W sieci krąży mnóstwo przepisów, sama nie wiedziałam na co się zdecydować,
ale w końcu po wielu przemyśleniach zrobiłam po swojemu.
Proste w przygotowaniu, idealnie wilgotne, w sam raz słodkie...
Składniki:
4 przejrzałe średnie banany
200 g wiórków kokosowych
1 płaska łyżeczka sody oczyszczonej
szczypta soli
2 jajka
40 g sezamu + do posypania
Wykonanie:
Wiórki wsypuję do kielicha blendera i mielę aż wytrąci się tłuszcz, ok. 1 minutę.
Następnie zmniejszam obroty, dodaję jajka i miksuję.

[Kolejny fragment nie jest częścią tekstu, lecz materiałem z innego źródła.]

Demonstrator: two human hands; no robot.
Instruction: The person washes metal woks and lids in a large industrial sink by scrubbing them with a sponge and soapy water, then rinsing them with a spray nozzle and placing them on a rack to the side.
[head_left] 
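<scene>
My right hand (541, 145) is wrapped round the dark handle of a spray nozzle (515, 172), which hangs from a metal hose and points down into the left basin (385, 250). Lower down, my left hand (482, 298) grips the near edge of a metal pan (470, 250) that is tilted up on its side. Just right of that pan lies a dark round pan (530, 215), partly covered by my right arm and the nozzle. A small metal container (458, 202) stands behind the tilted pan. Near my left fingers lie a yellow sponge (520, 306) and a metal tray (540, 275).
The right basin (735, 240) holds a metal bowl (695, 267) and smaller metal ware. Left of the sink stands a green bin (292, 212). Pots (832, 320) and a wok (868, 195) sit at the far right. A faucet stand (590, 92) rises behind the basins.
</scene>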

Banany obieram i wrzucam po kawałku do blendera,
zwiększam obroty i miksuję dalej.
Dodaję sodę i sól, miksuję.
Jak już całość dobrze się połączy, to zmniejszam obroty
i dodaję sezam, mieszam do połączenia.
Masa jest gęsta, gładka i jak dla mnie dość słodka.
Oczywiście jak komuś będzie za mało słodka to może dosłodzić
np. miodem czy syropem klonowym.
Ciasto przekładam do sylikonowej keksówki, wierzch posypuję sezamem
i piekę w 180 st. C funkcja góra dół na najniższym poziomie ok. 50-60 minut.
Daje ciastu chwilę na odparowanie i wyciągam na kratkę do całkowitego ostygnięcia.